Task
Could you give the listing again exactly, without its pictures?

Data excerpt
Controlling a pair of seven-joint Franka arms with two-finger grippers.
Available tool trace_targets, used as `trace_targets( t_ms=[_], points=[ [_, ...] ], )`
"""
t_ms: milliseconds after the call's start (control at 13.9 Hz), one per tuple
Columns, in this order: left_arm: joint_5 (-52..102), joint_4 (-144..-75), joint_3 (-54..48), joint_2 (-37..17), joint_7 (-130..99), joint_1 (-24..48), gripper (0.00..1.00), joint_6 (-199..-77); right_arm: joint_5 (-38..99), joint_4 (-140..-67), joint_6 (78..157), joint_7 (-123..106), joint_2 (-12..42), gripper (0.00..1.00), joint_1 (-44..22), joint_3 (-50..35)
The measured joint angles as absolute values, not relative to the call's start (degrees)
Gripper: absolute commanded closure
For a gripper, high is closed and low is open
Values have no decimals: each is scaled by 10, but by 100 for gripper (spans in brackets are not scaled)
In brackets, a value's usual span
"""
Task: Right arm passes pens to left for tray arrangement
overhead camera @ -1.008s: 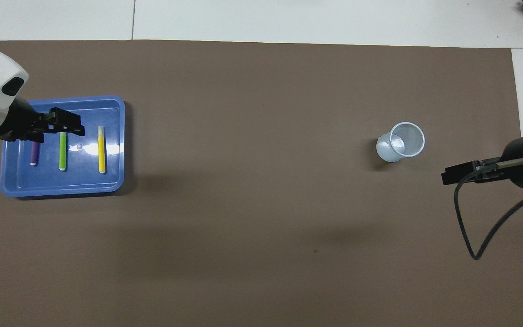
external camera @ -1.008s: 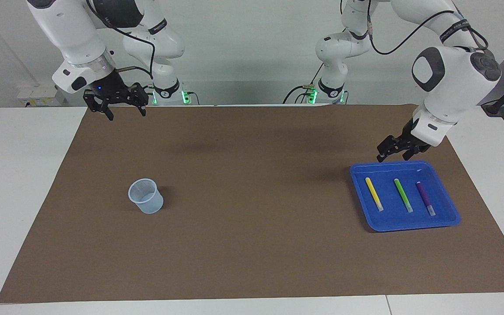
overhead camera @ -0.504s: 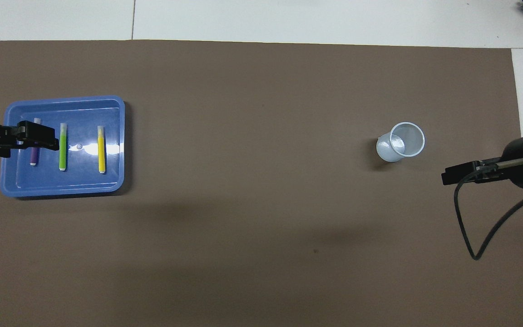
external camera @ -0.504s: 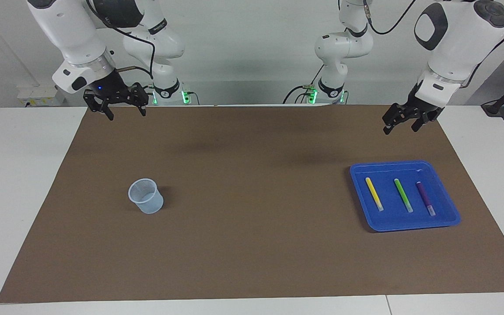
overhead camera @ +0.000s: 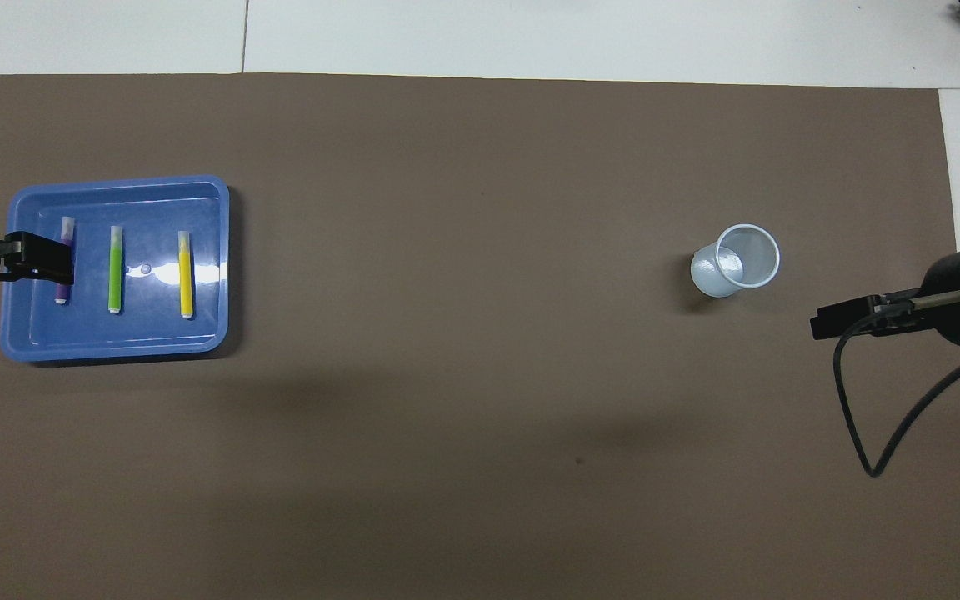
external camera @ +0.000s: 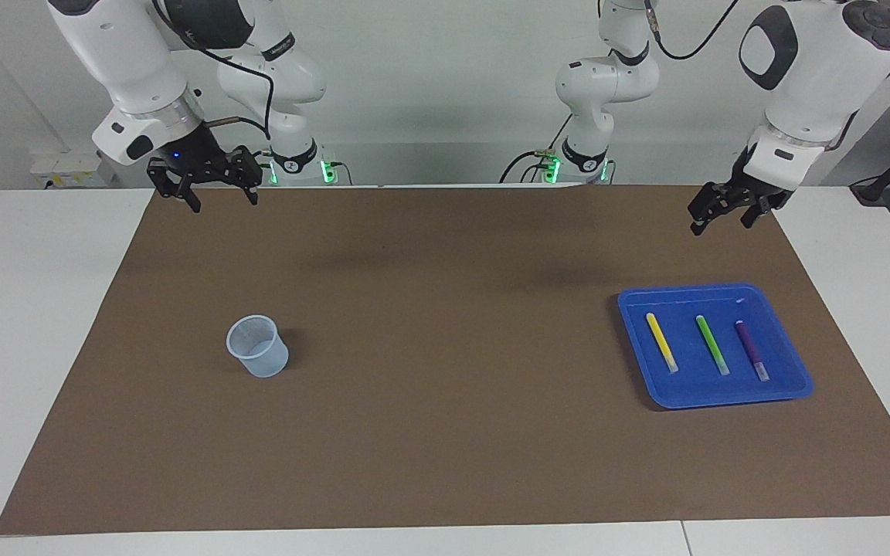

Answer section
Controlling a pair of seven-joint Franka arms with two-finger grippers.
Available tool trace_targets, used as `trace_targets( t_ms=[_], points=[ [_, ...] ], )`
"""
t_ms: milliseconds after the call's start (control at 13.9 Hz), one per tuple
Columns, in this order: left_arm: joint_5 (-52..102), joint_4 (-144..-75), joint_3 (-54..48), joint_2 (-37..17), joint_7 (-130..99), joint_1 (-24..48), gripper (0.00..1.00), joint_6 (-199..-77); right_arm: joint_5 (-38..99), joint_4 (-140..-67), joint_6 (78..157), joint_7 (-123..106), joint_2 (-12..42), gripper (0.00..1.00), joint_1 (-44..22), joint_3 (-50..35)
The measured joint angles as absolute values, not relative to the call's start (degrees)
Gripper: absolute commanded closure
For a gripper, high is closed and low is open
Values have no decimals: each is scaled by 10, but by 100 for gripper (spans in brackets are not scaled)
In brackets, a value's usual span
"""
Task: Right arm passes pens to left for tray arrangement
overhead camera @ -1.008s: 
external camera @ -1.008s: 
overhead camera @ -0.504s: 
external camera @ -0.504s: 
overhead camera @ +0.000s: 
external camera @ +0.000s: 

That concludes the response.